それをヘブンが見ていて「肥後ドコサ スバラシイ」と絶賛するが、家ではできないので外に出てやるしかないふたりの現状は涙ぐましい。
夜、寝る前に、ヘブンが「熊本楽しい?」と聞く。
「家のことを、おクマちゃんがやってくれる分、父が言うように張りあいのなさや物足りなさはありますが、それはなんとかなんとか埋めていきますけん」
トキは正直に話す。
それからトキはヘブンにいま、何を書いているか聞く。
「秘密です」「喋ると話 逃げる だから秘密」
トキは話が逃げるという意味がわからないが、有言実行で言葉にするとかなう場合もあるし、言ってしまうとうまくいかないこともあるものだ。
「ケチ」と不満げなトキに「私はケチな夫 ケチな西洋人」とヘブン。
この場面では、トキはいつものようにわいわい騒がず、極めて低姿勢で、ちょっと甘えたふうにヘブンに接している。
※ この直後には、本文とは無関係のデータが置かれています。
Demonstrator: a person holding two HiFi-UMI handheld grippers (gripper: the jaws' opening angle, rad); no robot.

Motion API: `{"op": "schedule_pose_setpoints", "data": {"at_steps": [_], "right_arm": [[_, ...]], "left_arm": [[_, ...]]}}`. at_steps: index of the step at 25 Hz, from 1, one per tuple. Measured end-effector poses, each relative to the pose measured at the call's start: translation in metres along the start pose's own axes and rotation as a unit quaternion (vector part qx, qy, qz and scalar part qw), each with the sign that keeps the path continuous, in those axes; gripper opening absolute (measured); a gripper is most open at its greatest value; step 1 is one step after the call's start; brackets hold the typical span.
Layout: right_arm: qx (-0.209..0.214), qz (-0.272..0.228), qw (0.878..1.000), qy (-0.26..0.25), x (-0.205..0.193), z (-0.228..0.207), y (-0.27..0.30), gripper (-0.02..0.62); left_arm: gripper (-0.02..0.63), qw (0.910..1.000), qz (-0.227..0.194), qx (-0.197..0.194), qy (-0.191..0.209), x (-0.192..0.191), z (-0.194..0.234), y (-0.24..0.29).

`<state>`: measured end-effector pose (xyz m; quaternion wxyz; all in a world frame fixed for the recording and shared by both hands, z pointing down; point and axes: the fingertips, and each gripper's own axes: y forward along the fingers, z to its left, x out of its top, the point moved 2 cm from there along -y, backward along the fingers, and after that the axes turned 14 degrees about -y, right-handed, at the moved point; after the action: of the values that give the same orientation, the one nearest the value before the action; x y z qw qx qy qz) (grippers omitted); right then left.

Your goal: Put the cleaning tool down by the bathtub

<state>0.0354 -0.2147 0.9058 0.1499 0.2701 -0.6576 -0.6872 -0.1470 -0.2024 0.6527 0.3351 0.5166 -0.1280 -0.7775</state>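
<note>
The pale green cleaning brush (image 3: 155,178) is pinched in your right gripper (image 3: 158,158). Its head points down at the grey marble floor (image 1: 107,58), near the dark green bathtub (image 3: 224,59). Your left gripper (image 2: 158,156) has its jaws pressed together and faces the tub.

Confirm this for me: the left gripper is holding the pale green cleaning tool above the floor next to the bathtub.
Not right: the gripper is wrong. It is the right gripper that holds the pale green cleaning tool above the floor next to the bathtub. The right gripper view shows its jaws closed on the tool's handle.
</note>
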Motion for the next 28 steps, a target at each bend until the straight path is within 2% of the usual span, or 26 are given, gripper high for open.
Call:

だからか、ヘブンもいつものように、怒ったりしないで、やさしい。
だがトキが寝室に向かうと、ヘブンは仕事場でひとり、頭を抱えていて……。
司之介の様子もヘンだが、ヘブンの様子もちょっとヘン。
これから何か起こりそう?
ここで思うのは、良いことにしても悪いことにしても、やっぱり何かしら起こったほうがいいということだ。